Extract the lines of the material below, beginning with the first and ending with the line that holds "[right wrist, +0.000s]". Skip every picture.

== Information supplied ==
[Start of section]

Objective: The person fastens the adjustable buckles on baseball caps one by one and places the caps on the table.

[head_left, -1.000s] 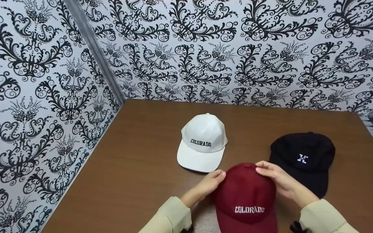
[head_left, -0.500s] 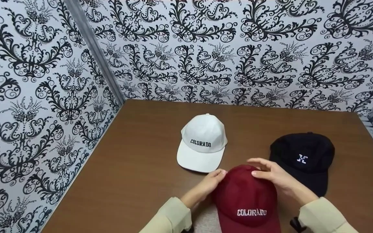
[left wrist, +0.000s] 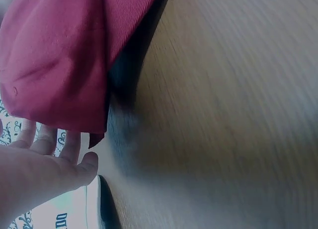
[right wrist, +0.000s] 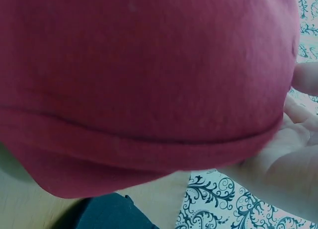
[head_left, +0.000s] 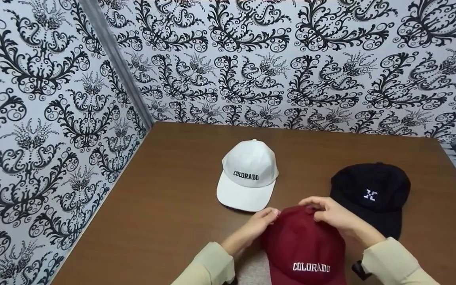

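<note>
A dark red baseball cap with white COLORADO lettering hangs at the front edge of the view, crown up and brim toward me. My left hand holds its back left side; in the left wrist view that hand's fingers reach behind the cap's lower edge. My right hand grips the back right of the crown, thumb on the outside near the top button. The right wrist view is mostly filled by the cap's side, with part of the right hand at its back edge.
A white cap with black COLORADO lettering stands on the brown table, just beyond the left hand. Right of it lies a black cap with a small white emblem, partly behind the right forearm. Patterned walls enclose the table's back and sides.
The red cap has shifted slightly right and toward me. My right hand has slid left along the top of the crown, its thumb drawing nearer the button. The left hand barely moved.
</note>
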Demonstrator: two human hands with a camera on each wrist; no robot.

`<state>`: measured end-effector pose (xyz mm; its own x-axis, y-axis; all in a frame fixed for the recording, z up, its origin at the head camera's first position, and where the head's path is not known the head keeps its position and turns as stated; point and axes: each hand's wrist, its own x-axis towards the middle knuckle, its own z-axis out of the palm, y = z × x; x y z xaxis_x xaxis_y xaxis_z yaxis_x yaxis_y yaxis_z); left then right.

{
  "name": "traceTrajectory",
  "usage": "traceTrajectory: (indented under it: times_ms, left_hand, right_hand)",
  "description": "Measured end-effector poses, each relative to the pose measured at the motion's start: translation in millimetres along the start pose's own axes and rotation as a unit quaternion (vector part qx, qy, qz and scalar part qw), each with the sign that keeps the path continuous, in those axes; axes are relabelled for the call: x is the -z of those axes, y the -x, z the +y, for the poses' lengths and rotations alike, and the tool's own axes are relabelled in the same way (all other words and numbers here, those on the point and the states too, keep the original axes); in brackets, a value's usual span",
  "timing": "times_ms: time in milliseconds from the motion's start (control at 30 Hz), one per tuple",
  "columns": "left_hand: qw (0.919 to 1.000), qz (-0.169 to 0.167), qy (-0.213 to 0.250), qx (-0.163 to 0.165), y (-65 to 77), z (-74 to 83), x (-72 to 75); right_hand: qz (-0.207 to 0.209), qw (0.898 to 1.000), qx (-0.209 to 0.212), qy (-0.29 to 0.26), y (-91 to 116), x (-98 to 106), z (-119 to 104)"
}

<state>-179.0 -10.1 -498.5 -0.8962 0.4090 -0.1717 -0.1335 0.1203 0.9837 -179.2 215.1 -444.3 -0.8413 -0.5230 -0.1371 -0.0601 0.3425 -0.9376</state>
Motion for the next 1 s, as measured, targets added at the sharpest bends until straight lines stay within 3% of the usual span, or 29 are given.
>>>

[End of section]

== Answer box ==
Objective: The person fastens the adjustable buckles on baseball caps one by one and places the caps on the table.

[head_left, -1.000s] 
[head_left, -0.500s] 
[left wrist, +0.000s] 
[right wrist, +0.000s] 

Nothing else goes in the answer.